Ottavia Piana non era in una grotta per passare il tempo. Certo era appassionata di quello che faceva, certo faceva altro per portare a casa lo stipendio, ma la speleologia non è uno sport. In quella grotta ci era finita con il suo gruppo in accordo con la Società speleologica italiana (Ssi) che è associazione di protezione ambientale impegnata a disegnare la geografia di quello che sta sottoterra, che non è un’ente di ricerca forse, ma che ha sempre collaborato con scienziati e ricercatori. Ottavia Piana è una volontaria, appassionata, che nelle grotte entra sì per passione, ma anche per tentare di capire cosa c’è sotto di noi. Al Fatto quotidiano, Sergio Orsini, presidente della Società speleologica italiana, ha dichiarato che “già lo scorso novembre era andata a Bueno Fonteno per recuperare dei fluorocaptori (o fluocaptori, ndr), cioè strumenti che servono a verificare se in un determinato punto sotterraneo sia presente la fluoresceina sodica, una sostanza colorata innocua per l’uomo versata in superficie su un corso d’acqua conosciuto e utile a tracciare i percorsi sotterranei per capire, nel caso ci sia un inquinamento, dove questo ha luogo, da quale sorgente sgorga l’acqua e quale terreno l’ha assorbita”. Piana era impegnata, insieme ad altri otto speleologi, nel Progetto Sebino, un progetto di ricerca molto ambizioso che si prefigge, nel corso di un tempo sufficientemente esteso, di impostare e attivare uno studio il più possibile completo cercando di indagare tutti i più rilevanti aspetti scientifici che la disciplina speleologica contempla.

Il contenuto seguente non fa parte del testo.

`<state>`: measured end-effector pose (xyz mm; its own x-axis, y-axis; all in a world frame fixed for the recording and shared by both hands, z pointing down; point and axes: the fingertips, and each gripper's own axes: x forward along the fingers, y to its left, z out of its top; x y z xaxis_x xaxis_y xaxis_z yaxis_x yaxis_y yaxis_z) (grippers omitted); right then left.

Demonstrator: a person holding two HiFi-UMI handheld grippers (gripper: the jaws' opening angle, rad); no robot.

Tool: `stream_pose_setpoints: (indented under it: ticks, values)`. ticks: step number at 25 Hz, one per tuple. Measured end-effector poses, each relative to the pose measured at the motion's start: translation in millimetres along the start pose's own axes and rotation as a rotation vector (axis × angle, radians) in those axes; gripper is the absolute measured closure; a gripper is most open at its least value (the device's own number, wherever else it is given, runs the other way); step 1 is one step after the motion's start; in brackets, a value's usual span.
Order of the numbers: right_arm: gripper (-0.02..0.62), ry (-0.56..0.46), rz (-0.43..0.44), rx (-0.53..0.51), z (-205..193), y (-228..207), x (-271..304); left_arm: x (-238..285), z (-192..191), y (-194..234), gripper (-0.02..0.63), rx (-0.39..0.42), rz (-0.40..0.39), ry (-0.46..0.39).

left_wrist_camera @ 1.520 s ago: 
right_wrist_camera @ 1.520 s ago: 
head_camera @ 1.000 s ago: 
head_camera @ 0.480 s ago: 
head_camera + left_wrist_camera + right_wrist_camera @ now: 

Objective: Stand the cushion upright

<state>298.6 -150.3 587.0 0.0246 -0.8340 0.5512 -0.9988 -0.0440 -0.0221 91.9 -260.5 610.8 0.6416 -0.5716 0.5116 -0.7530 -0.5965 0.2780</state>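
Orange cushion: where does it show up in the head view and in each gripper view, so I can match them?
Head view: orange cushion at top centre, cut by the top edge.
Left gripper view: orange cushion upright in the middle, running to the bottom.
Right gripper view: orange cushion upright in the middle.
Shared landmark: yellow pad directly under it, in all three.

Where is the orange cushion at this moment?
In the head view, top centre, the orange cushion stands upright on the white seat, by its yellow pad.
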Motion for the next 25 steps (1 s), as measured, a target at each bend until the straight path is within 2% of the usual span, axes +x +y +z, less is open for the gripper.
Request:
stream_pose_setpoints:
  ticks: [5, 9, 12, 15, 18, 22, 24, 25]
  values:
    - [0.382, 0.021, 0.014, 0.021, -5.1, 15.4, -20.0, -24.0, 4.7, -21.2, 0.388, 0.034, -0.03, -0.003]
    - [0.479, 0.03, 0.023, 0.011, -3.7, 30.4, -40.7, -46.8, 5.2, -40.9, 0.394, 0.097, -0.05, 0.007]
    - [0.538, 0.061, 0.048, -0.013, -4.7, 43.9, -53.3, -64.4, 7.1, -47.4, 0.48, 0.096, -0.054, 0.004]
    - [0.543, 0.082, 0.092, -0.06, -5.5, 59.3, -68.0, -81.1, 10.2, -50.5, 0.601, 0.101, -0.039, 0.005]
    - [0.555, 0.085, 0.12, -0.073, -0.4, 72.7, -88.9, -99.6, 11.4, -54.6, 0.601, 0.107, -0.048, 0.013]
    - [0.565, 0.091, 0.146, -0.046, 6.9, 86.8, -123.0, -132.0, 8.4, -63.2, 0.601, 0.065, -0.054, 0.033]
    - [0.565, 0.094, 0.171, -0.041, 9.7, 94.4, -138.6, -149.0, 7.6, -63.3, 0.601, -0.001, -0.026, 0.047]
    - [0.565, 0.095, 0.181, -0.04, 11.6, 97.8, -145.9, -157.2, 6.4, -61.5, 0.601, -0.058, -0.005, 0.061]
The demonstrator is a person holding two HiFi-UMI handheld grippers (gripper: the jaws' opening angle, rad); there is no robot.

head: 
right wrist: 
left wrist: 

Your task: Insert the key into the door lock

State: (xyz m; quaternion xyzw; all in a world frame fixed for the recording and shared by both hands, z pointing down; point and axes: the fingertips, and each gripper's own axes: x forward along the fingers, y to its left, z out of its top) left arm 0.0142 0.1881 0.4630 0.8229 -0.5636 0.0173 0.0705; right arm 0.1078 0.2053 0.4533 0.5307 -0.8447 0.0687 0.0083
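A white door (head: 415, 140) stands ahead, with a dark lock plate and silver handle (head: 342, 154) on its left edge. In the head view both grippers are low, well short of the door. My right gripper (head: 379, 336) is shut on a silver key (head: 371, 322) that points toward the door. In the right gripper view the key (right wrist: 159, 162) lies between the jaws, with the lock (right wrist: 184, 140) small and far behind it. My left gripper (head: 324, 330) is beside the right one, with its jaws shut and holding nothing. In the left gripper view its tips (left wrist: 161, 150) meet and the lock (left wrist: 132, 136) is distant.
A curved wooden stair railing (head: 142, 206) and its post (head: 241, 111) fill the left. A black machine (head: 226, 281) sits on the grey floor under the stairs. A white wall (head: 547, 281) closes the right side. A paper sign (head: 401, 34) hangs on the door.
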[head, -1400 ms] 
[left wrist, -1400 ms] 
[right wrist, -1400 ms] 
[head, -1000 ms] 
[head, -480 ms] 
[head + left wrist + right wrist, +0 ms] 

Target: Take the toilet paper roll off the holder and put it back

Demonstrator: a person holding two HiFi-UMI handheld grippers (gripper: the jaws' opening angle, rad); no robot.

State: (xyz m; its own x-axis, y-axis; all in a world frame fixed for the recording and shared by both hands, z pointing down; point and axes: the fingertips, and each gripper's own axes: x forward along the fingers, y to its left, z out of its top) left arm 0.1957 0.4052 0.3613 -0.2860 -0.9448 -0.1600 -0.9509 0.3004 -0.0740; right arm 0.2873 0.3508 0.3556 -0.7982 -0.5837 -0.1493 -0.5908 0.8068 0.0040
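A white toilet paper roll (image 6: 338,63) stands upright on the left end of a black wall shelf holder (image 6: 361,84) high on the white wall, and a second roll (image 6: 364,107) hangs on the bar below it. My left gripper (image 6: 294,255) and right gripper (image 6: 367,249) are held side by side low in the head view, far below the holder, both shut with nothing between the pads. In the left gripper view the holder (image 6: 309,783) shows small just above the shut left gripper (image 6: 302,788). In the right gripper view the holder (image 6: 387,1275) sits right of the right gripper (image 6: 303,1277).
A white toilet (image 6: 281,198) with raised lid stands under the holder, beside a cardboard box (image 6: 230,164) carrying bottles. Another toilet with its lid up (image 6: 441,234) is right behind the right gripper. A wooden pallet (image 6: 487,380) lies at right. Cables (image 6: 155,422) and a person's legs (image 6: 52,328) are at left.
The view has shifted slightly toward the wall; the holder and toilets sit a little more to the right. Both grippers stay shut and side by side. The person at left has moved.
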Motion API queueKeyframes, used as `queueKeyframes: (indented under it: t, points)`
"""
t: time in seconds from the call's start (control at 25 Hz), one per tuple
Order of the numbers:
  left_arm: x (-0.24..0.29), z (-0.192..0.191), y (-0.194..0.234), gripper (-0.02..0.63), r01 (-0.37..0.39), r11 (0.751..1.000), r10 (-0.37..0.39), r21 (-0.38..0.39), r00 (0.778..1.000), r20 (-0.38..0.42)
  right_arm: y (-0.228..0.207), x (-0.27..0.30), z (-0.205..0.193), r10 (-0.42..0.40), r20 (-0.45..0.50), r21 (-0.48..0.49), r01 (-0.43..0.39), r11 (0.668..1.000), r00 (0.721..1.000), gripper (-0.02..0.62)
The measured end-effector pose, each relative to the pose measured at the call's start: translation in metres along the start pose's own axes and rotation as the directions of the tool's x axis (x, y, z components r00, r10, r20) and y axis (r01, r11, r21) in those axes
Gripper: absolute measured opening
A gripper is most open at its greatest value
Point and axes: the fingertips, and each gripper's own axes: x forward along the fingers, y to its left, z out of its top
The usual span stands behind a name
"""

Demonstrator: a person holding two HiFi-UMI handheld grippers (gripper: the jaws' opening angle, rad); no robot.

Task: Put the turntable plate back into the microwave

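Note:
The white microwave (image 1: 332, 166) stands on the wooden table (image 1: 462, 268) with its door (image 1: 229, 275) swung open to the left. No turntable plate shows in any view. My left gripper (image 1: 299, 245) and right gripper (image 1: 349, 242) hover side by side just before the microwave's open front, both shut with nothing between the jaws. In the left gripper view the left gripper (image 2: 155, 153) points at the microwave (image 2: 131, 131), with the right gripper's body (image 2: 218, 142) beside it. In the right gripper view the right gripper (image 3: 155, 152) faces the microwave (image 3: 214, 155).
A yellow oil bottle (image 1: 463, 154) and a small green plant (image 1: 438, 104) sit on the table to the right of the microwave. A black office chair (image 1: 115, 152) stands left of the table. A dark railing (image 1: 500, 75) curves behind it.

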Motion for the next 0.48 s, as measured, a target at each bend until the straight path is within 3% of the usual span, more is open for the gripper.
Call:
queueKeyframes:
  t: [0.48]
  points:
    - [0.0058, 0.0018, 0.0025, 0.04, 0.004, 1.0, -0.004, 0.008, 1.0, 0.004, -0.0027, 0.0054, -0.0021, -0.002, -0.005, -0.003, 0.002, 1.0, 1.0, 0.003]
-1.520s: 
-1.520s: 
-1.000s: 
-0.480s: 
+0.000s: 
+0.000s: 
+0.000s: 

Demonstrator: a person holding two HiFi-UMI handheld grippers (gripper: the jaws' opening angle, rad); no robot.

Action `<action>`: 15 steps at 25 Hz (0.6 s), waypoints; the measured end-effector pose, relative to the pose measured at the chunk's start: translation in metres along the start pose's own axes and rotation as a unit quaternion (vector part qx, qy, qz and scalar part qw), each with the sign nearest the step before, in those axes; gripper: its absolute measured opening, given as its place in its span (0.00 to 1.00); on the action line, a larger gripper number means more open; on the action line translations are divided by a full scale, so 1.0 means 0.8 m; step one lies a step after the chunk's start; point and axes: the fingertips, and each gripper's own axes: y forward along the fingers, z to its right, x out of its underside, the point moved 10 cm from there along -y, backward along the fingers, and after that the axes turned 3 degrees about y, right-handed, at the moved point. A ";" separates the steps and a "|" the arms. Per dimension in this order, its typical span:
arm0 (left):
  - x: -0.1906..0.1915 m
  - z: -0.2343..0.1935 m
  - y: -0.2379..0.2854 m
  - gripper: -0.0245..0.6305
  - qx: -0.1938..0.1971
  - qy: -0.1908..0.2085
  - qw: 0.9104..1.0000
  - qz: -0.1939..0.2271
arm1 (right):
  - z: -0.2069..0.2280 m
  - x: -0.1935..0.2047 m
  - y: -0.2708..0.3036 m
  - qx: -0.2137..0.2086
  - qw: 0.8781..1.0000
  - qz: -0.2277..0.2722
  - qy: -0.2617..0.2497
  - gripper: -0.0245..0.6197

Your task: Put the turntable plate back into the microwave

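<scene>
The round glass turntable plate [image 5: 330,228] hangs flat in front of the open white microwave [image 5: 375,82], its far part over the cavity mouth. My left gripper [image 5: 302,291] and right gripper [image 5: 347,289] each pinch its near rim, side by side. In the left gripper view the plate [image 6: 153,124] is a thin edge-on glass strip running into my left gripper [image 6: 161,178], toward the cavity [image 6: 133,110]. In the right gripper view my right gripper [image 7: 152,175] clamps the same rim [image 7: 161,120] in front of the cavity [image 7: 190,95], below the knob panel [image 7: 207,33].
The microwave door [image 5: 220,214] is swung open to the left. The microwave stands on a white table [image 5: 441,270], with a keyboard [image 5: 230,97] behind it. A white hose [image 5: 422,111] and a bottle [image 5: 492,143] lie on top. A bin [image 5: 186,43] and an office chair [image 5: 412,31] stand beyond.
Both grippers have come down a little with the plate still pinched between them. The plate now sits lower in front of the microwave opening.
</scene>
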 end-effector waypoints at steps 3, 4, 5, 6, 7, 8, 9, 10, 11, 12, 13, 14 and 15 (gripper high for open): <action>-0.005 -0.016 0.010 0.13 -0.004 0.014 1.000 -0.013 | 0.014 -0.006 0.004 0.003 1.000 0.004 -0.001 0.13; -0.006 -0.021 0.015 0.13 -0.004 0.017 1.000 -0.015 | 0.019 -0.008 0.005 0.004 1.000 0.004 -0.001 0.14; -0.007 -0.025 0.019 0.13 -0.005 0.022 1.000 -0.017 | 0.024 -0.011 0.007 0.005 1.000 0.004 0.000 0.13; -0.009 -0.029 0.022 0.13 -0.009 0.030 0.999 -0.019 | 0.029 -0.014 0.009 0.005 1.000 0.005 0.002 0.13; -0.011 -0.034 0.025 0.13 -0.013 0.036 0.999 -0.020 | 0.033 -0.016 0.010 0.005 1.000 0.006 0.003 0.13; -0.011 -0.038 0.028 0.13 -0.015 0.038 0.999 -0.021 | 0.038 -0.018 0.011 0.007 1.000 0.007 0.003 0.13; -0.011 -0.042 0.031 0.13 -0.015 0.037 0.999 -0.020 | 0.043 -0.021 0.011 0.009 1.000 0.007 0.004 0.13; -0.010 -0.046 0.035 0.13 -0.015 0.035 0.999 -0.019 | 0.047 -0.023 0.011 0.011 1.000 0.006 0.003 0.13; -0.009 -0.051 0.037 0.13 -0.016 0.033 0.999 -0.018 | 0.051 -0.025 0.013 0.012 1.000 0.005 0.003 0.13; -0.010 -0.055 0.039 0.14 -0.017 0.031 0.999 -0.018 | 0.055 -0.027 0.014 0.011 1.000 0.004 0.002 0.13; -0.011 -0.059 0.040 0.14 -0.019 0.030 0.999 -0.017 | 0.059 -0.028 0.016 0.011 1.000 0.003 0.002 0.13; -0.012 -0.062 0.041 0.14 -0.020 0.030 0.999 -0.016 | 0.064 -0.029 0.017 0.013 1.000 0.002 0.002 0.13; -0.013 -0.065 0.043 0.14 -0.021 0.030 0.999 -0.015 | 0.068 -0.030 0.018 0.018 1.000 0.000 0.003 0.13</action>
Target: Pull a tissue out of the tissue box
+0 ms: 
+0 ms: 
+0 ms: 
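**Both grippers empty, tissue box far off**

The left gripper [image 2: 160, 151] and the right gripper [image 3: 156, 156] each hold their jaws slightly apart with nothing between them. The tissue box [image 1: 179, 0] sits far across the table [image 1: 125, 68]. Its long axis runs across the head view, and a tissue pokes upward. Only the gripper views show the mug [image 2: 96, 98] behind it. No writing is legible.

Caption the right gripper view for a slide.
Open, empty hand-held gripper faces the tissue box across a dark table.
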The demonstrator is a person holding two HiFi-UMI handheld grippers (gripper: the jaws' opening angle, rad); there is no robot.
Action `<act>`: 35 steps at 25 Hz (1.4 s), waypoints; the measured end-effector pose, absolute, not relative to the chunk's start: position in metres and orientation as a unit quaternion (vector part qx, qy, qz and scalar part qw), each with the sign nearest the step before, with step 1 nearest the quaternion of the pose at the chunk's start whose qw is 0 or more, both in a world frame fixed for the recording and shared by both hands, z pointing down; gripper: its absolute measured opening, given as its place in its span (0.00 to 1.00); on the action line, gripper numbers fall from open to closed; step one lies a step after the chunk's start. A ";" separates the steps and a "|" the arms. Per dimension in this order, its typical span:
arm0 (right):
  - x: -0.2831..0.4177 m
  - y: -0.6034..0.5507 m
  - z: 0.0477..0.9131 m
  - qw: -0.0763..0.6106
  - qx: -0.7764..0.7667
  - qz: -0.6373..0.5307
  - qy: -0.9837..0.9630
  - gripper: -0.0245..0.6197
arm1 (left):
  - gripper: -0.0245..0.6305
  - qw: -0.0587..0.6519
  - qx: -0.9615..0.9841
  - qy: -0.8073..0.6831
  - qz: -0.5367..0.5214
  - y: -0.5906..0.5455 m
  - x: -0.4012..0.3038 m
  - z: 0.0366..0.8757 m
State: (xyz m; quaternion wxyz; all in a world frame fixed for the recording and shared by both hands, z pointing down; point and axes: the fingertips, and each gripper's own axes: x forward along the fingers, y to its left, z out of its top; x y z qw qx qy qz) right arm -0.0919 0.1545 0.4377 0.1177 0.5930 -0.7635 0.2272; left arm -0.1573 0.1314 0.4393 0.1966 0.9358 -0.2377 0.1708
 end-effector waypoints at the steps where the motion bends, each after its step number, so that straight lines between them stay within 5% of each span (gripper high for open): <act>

In quella grotta, Piana è caduta per dare anche la possibilità a chi studia e prova a capire quello che c’è nel sottosuolo di farlo in maniera più approfondita. E in quella grotta è caduta da volontaria della Società speleologica italiana, ben consapevole dei rischi a cui andava in contro e coperta da assicurazione per quello che sarebbe accaduto all’interno. Cosa normale, eppure ignorata da chi con faciloneria voleva dipingerla come un’incapace dedita al rischio.